A Constituição passou a servir para as camadas jovens no futebol, o andebol de onze e o hóquei em campo. O ringue, entretanto, servia as modalidades amadoras: basquete, voleibol , mais tarde andebol de sete e hóquei patins, que foi a última modalidade a fazer parte da nossa carteira desportiva.
Porto/Salgueiros em andebol, Porto/Vasco da Gama em Basquete, Porto/Leixões e Sporting Espinho em Voleibol e Porto/Ramaldense em Hóquei em Campo, eram promessas de muita rivalidade, muita emoção e casa cheia. No Hóquei em Patins acompanhei a nossa carreira na 2ª. Divisão. Subimos, logo na primeira época em que concorremos, mas estivemos, ainda algum tempo, bastante atrás do Académico e do Infante Sagres.
Nas noites de hóquei em patins, fiquei a “conhecer”, pela assiduidade com que assistiam aos jogos, um casal e o filho que sempre os acompanhava e que, invariavelmente, aproveitava o intervalo para com os patins calçados: patinar e treinar a sua destreza no domínio da bola com o stick. Foram muitas noites, sempre com o mesmo “programa”. Esse miúdo, moço, homem, foi um dos melhores jogadores do FCP, de sempre. Refiro-me a Cristiano Pereira. Aproveito este exemplo, na pessoa de um jogador que acompanhei, desde o início da carreira, para homenagear todos os atletas do nosso clube nas modalidades ditas amadoras, que a partir do velhinho Campo da Constituição, se formaram, se fizeram atletas e souberam elevar bem alto o nome do FCP, com a sua entrega, engenho, persistência e muito amor ao clube do coração.
É, pois, com grande satisfação que vejo o campo da Constituição ser modernizado para melhor servir a juventude.
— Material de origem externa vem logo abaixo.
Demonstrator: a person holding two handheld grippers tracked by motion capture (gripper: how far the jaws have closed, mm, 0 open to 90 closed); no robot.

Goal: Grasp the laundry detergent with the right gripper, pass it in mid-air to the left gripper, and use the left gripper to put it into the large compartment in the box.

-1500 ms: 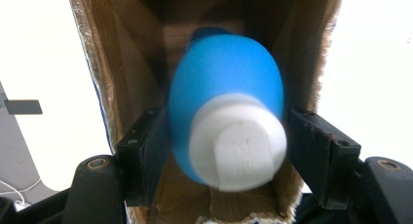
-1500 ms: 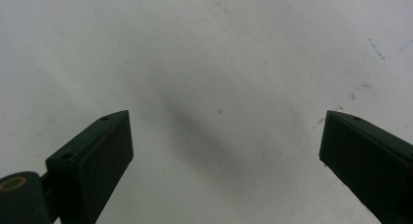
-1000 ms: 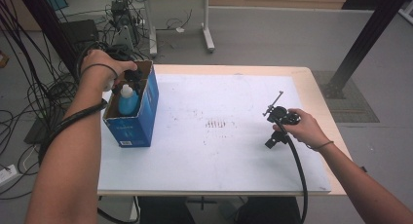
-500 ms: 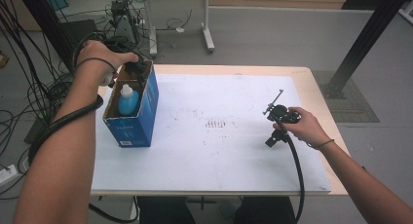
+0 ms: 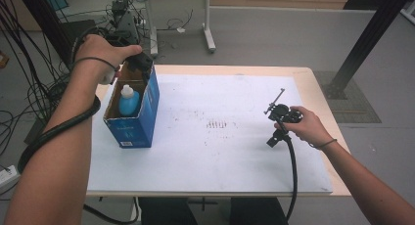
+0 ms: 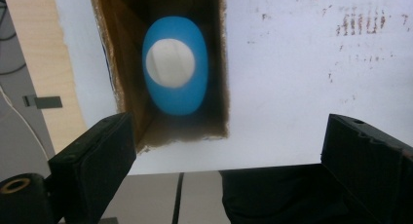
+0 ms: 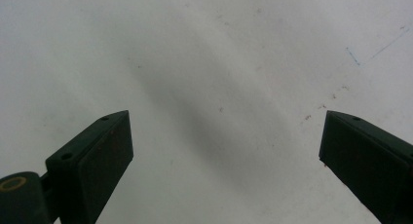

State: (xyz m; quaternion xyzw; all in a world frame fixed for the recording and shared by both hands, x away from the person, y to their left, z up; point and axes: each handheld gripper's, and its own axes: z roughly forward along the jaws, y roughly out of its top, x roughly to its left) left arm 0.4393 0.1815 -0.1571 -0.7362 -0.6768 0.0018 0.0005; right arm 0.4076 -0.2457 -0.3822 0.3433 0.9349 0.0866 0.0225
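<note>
So far little looks done: left gripper (image 6: 229, 156) hangs above the blue box (image 5: 131, 118) w/ jaws spread, nothing held; blue bottle (image 6: 175, 65) sits upright inside, ungrasped. Right gripper (image 7: 226, 156), also spread and empty, idles over the white tabletop (image 5: 235, 151). Grab + lift-out prob. remain.

One blue cardboard box (image 5: 138, 118) stands near the left edge of the counter (image 5: 313, 80), its top open. One blue bottle (image 5: 128, 101) with one white cap (image 6: 170, 63) stands inside the box. One white sheet (image 5: 220, 156) covers most of the counter. Two grippers are present: the left gripper (image 5: 138, 62) above the box's far end, the right gripper (image 5: 279, 107) near the right edge; each carries two black jaws, set wide apart.
</note>
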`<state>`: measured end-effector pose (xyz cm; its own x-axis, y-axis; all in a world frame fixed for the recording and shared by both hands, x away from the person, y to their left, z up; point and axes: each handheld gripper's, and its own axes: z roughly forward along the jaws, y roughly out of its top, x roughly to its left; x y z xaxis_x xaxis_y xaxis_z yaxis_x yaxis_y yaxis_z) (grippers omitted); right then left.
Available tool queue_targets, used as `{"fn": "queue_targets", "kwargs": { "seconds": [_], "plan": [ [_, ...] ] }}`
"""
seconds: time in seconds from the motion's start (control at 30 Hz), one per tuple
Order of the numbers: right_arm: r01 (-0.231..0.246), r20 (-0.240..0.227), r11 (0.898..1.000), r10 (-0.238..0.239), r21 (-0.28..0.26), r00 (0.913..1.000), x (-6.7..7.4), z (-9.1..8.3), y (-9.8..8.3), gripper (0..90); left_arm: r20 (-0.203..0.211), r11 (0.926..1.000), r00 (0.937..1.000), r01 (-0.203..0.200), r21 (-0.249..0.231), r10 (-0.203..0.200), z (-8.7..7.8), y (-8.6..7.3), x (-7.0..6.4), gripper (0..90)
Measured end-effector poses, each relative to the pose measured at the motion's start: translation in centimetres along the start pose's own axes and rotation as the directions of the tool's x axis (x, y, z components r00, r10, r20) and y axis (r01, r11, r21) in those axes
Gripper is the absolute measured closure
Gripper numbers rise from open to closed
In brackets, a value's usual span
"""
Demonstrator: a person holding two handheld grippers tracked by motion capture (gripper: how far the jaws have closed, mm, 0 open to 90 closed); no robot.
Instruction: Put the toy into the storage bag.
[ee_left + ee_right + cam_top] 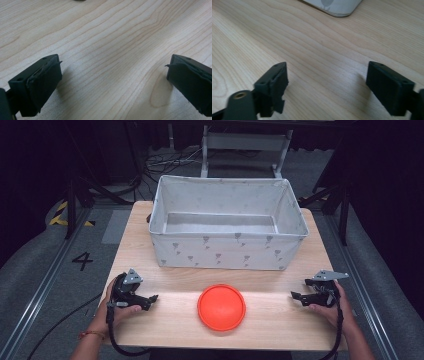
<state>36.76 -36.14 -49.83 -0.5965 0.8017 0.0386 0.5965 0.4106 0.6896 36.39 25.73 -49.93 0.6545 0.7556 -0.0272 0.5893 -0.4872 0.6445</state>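
An orange disc (221, 307) was seen lying flat on the wooden table (280, 325), between the left gripper (151, 299) and right gripper (296, 296). Both were held with jaws apart, nothing between them.

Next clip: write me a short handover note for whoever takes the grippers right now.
Left gripper: jaws open, nothing between them, low over the table left of the orange disc.
Right gripper: jaws open, nothing between them, right of the disc.
The disc lies flat near the front edge, between both grippers, touched by neither. The fabric bin stands behind it, nothing visible inside.
Done: nothing visible yet.
Left: probably grasp the disc and put it into the bin.
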Motion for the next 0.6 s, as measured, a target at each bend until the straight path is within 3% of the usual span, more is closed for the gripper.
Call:
{"fn": "queue_targets", "kwargs": {
  "seconds": [0.2, 0.3, 0.4, 0.43, 0.47, 0.53, 0.6],
  "plan": [
    [0.02, -0.067, 0.999, -0.022, -0.033, 0.9975, 2.0, -0.3, 1.4, 21.3, -0.009, 1.0, 1.0, -0.002, 0.0, 0.002, 0.0, 0.0, 0.0, 0.1],
    [0.065, -0.106, 0.997, -0.07, -0.048, 0.9919, 4.0, 0.0, 2.6, 21.3, -0.008, 1.0, 1.0, -0.002, 0.0, 0.002, 0.0, 0.0, 0.0, 0.1],
    [0.103, -0.157, 0.993, -0.111, -0.055, 0.9814, 6.2, 0.6, 3.8, 21.6, -0.009, 1.0, 1.0, -0.002, 0.0, 0.002, 0.0, 0.0, 0.0, 0.1],
    [0.103, -0.157, 0.993, -0.111, -0.055, 0.9814, 6.2, 0.6, 3.8, 21.6, -0.009, 1.0, 1.0, -0.002, 0.0, 0.002, 0.0, 0.0, 0.0, 0.1],
    [0.122, -0.185, 0.991, -0.132, -0.064, 0.9738, 7.5, 1.0, 4.5, 21.8, -0.008, 1.0, 1.0, -0.002, 0.0, 0.002, 0.0, 0.0, 0.0, 0.1],
    [0.135, -0.19, 0.989, -0.145, -0.065, 0.971, 8.1, 1.1, 4.8, 21.5, -0.009, 1.0, 1.0, -0.002, 0.0, 0.002, 0.0, 0.0, 0.0, 0.1],
    [0.177, -0.234, 0.981, -0.192, -0.085, 0.9532, 10.4, 1.8, 6.2, 21.5, -0.009, 1.0, 1.0, -0.002, 0.0, 0.002, 0.0, 0.0, 0.0, 0.1]
  ]
}}
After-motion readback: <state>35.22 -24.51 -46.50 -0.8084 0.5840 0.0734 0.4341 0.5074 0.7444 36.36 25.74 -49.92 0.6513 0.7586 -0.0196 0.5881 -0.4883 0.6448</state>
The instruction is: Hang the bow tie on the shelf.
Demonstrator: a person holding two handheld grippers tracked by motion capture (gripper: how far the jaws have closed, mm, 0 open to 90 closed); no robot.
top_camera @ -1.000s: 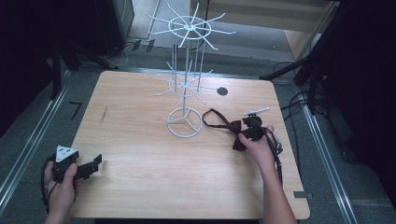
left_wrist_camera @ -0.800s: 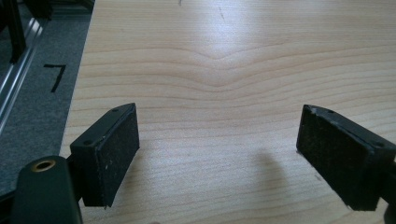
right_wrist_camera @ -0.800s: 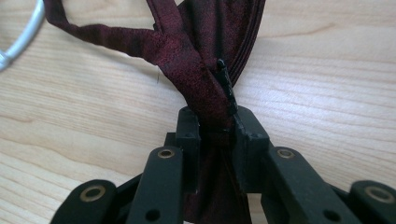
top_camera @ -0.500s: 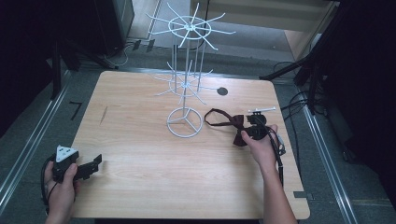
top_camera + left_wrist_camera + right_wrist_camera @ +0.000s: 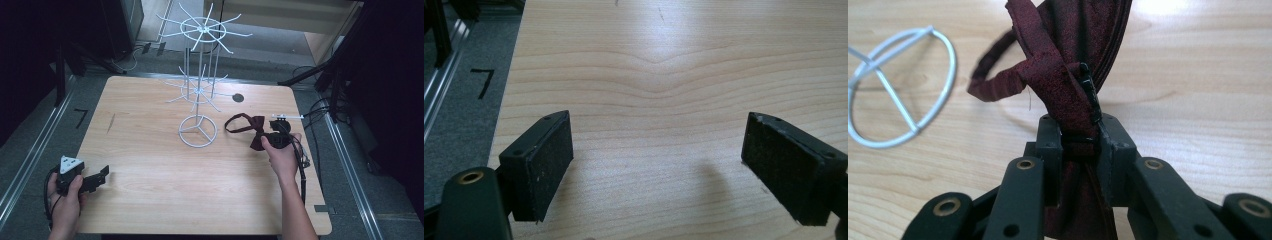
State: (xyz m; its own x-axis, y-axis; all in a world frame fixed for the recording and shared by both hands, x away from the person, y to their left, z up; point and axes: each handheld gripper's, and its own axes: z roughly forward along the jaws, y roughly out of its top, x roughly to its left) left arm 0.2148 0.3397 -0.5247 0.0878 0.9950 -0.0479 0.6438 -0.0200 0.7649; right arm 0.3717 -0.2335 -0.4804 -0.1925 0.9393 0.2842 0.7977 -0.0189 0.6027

Visa ser escola e formar atletas dos grupos etários mais baixos (Dragon Force) e faz parte do projecto Visão 611 que tem como propósito, segundo o RC de 2006/7: “…fazer do FCP o melhor clube na formação em Portugal, assumindo o sector como a sua principal fonte de talento. Este projecto (Visão 611), organizou de forma transversal toda a estrutura do futebol do FCP e criou condições para reforçar a aposta do clube na formação e na detecção de talentos capazes de evoluir no clube e potenciar o seu impacto e posterior transferência para mercados mais competitivos e financeiramente mais pujantes…”
Formar atletas, sem queimar etapas: eis a questão. O projecto parece válido e os equipamentos estarão à medida da ambição do plano. Falta saber se os recursos humanos vão cumprir, pois são eles que farão toda a diferença. Espera-se que os dirigentes saibam liderar, os treinadores formar, os atletas jogar (e competir) e os pais saibam acompanhar a carreira dos filhos. Espera-se que os benefícios materiais, tendo de prevalecer, não entupam o projecto com um surto indesejável de emigração e imigração, transformando os atletas em matéria prima comum, sempre negociável, com qualquer idade e segundo o melhor preço. Gostaria que fosse um pouco mais do que isso, para não acabar de vez com relação de afecto (amor à camisola) que o atleta deve estabelecer com o clube.
Nota: Em meados de 50 o FCP organizou um espectáculo único, na altura. Montou-se uma tenda gigante e tivemos o privilégio de ter no Campo da Constituição do Football Club do Porto o espectáculo, em digressão pela Europa, do Holliday on Ice. Foi uma coisa única. Nunca se viu nada assim: pais e filhos estavam de acordo, foi a o espectáculo mais belo que algum dia tinham vivido.